It is good to see the government focus on reviving growth. The reaction in the equity markets is a testament to that. It’s by far the best budget for equity markets. Lots of positive surprises...
From the CIO
It is good to see the government focus on reviving growth. The reaction in the equity markets is a testament to that. It’s by far the best budget for equity markets. Lots of positive surprises and no major negatives.
The bond markets haven’t liked the budget at all. It’s a shock. No one expected that PM Modi will agree to shed his fiscal conservatism to such an extent. Long term Bond yields have already headed higher. We would expect the RBI to also begin normalization and interest rates hikes in the coming months. Bond yields have bottomed and the best of the returns from long term bond funds are behind us.
The key of course is the long-term outlook. This increase in spending over the next 4 years needs to revive growth back to at least the 7% level. If that happens, then the higher deficit will be forgiven. If not, high inflation and high deficits can cause macro instability in the years ahead.
Equity View
The pandemic & lockdown hit the Indian economy, in lieu of which we wanted a push for both capital & consumption in this budget.
On the contrary, the new ‘Agriculture Infrastructure Cess’ on petrol & diesel is inflationary and has the potential to reduce real income of the households thereby impacting near term consumption.
Overall, the government’s planned spend on infra, if executed properly, has the potential to increase employment & expedite (though, boost to consumption would have expedited it much faster) the natural business cycle to revive corporate earnings which otherwise would be a gradual process. The earning upgrade cycle, similar to 2003-07 period, may give a fillip to equity returns.
Keep invested and use a staggered approach
Indian equities remain an attractive asset class and is expected to do well over the long term. Investors are advised to remain invested but stagger their fresh investments as the markets have run up recently.
Fixed Income View
Lower return expectations
Investors should lower their returns expectations from fixed income funds and should follow a conservative approach while choosing fixed income products. Interest rate are likely to move higher in coming years. Long duration funds may face high volatility in coming months.
Gold View
Union Budget 2021 pleasantly surprised gold markets by announcing the reduction of custom duty on gold from 12.5% to 7.5%. However, introduction of levy called the Agriculture Infrastructure and Development cess of 2.5% will lead to less than the headline 5% reduction.

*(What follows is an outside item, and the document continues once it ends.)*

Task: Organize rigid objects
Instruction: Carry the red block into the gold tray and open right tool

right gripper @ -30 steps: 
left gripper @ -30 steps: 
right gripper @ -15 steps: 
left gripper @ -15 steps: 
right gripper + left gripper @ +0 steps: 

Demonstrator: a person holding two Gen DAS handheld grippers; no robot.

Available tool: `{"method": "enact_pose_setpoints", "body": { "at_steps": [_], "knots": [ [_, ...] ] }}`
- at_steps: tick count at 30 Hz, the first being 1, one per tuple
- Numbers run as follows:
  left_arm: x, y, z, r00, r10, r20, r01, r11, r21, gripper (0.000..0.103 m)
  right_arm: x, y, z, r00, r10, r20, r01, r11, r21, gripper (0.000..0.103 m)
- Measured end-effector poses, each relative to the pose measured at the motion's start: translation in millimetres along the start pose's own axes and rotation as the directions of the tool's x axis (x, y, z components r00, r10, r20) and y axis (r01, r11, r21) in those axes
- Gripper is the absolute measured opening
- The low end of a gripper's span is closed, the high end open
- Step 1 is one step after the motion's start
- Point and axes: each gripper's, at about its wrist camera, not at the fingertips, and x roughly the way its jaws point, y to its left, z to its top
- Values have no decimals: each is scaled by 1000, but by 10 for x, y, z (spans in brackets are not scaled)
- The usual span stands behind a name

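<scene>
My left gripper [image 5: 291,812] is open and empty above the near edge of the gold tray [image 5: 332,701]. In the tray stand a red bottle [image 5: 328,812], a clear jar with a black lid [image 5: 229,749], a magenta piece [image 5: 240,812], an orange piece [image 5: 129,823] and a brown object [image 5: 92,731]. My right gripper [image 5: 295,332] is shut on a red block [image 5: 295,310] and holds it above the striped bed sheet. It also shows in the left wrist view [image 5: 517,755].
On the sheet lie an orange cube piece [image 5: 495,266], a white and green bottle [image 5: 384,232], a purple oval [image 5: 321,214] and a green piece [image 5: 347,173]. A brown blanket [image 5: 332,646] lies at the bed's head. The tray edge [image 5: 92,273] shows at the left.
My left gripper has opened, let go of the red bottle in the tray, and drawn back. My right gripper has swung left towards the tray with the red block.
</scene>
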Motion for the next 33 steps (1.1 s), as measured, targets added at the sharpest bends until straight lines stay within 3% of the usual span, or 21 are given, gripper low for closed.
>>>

We hope this duty is incrementally reduced over the next few years to further remove the price distortions in form of levies and truly think about developing the gold sector and bring India at the center of International gold markets.
The Finance minister also set the ball rolling for the creation of the proposed spot gold exchange by announcing that the ministry will be notifying the Securities and Exchange Board of India (SEBI) as regulator for gold exchanges.
The creation of a spot gold exchange will bring twin benefits for Gold ETFs by adding to the liquidity pool as well as leading to more efficient price discovery.
Use the correction to add Gold to your portfolio
Gold remains as an efficient portfolio diversifier. Use the correction to increase allocation to Gold so that it occupies 10-15% of your overall portfolio.